I think you just have to ask yourself one question: When is retirement? If it isn't in the next year, then by bailing out it seems you stand a good chance of losing. Remember you haven't really lost anything if you still own the shares.

If oil prices meet with reality and finally drop back down, this market is going snap back up like a rubber band. Every bear in history gets followed by climbs to new record higher highs. IF this goes to a bear, I think oil price changes will be what pulls it out.

So the counter to staying invested is the idea that you can time this perfectly and buy more shares at the bottom. A snap-back off of oil price drops is going to be a tough bottom to pick. Risk tolerance works both ways - can you afford to risk missing the bottom? Or, even worse, what if the market doesn't follow the rules, breaks the Dow Theory signal and then decides to climb to new highs just to spite. Then where will you be?

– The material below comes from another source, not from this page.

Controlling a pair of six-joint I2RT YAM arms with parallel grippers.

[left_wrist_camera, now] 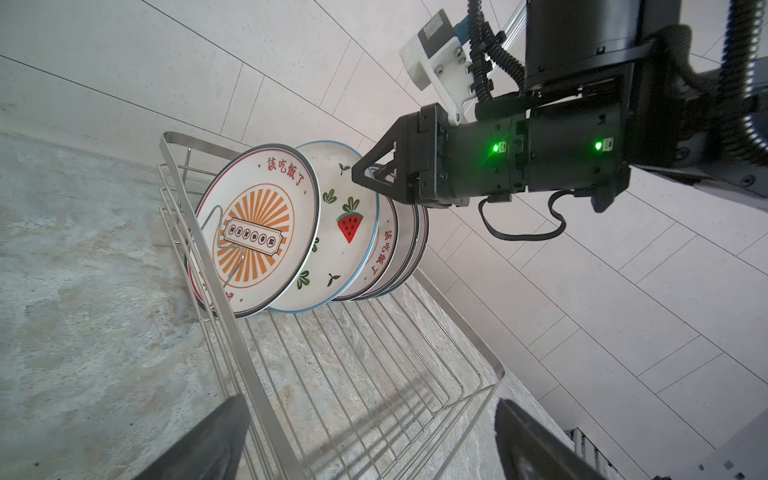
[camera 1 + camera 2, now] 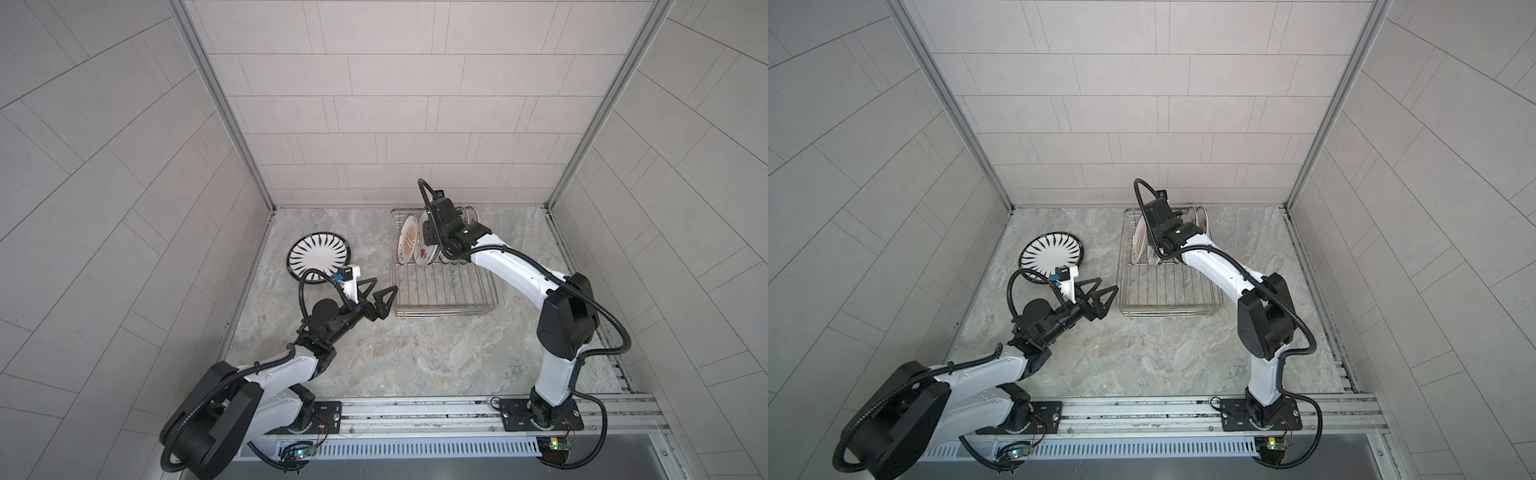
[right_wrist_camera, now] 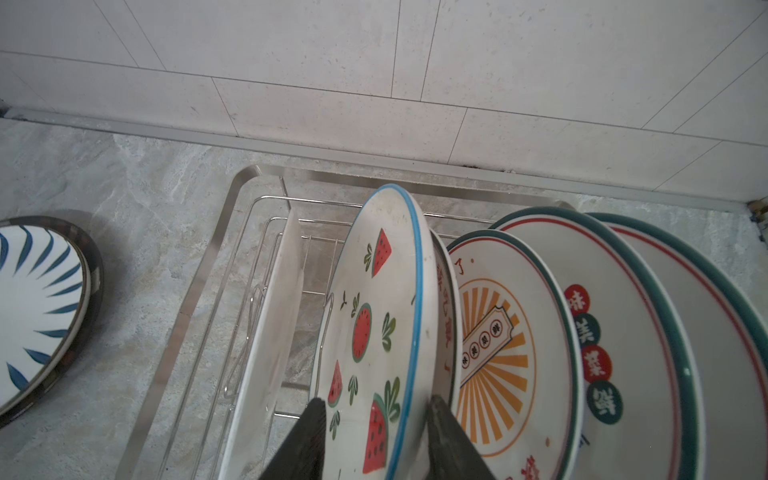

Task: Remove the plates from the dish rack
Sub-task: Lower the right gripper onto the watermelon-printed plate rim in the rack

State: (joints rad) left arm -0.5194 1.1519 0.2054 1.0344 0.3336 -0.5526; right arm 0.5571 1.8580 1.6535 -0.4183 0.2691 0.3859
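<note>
Standing on edge in a tight row, the plates (image 1: 390,249) fill the far end of the dish rack (image 2: 449,309), which sits at the far edge of the marbled grey surface (image 2: 415,353), right of its middle. Nearest the rack's left side is a sunburst plate (image 1: 257,232), white with an orange rayed disc, red characters and a dark rim; a bent wire prong (image 1: 222,249) rises in front of its face. Right behind it stands the watermelon plate (image 3: 374,324), cream with a blue rim, red melon slices and green sprigs, its rim rising above its neighbours'. The right fingers (image 3: 449,440) sit narrow on that upper rim and hold it, one on the printed face in the gap behind the sunburst plate, the other wedged between its back and the next plate. Beyond come more orange-rayed and red-character plates, then two green-rimmed plates (image 3: 623,332) with red and green dots, all packed close. A blue-stroked plate (image 2: 318,255) lies flat near the surface's left edge, well apart from the rack. The left fingers (image 1: 216,440) hang spread wide, holding nothing, just off the rack's near left corner.
</note>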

Excellent advise - and very well put. I've got another 12 years to go but I've only got until the end of 12/07 to end the year with the 07 goal and that leaves absolutely no room for error. So I may wind up losing several thousand but that is trivial compared to starting 08 under the goal. Anyway - I like your logic - and no doubt Birch will as well - I'll probably stay put until next week and see what happens, as in reality I haven't lost anything staying put.
Thanks man, appreciate it - and welcome to the MB.
 
Re: Birchtree's account talk

Birch, please tell me, how low will this thing go before you cry "BEAR" and move to G? Do you have a cut off?

Thx
GGAL
 
Re: Birchtree's account talk

Will I cry "bear" at this high level - hardly. I purchased my first 2007 C fund share at $15.69 and continued to nibble via DCA right up to $17.53. And now I'm headed back to the low $16.00 price - all that means I get more shares to accumulate. I did two small 10%-12% round trips on the I fund and am prepared for another fling at $24.00. Friends, these corrections are opportunities and the low prices won't last long. The Dow has to drop to 12.845.78 to signal the start of a bear market - but that's only a signal. There will be many head fakes along the way - and no one ever said this game was easy. Be right and sit tight even if you are nervous - for me now is not the time to get out. I'll take the body blows and keep on buying.
 
Re: Birchtree's account talk

Thanks Birchtree. Your post did a very nice job of placing some perspective on this for me. You're right...I started at $15.69 and while i've taken some tough body blows..I've accumulated some cash. I've learned a lot as well this year. Who knows, maybe I can recoup my losses before the year is out..especially if we can get this market to start marching to 14000...

FS
 
Re: Birchtree's account talk

the END is near...beware of the calamity approaching.....is it red or green...or is it neural or stop signs today?
 
Re: Birchtree's account talk

the END is near...beware of the calamity approaching.....is it red or green...or is it neural or stop signs today?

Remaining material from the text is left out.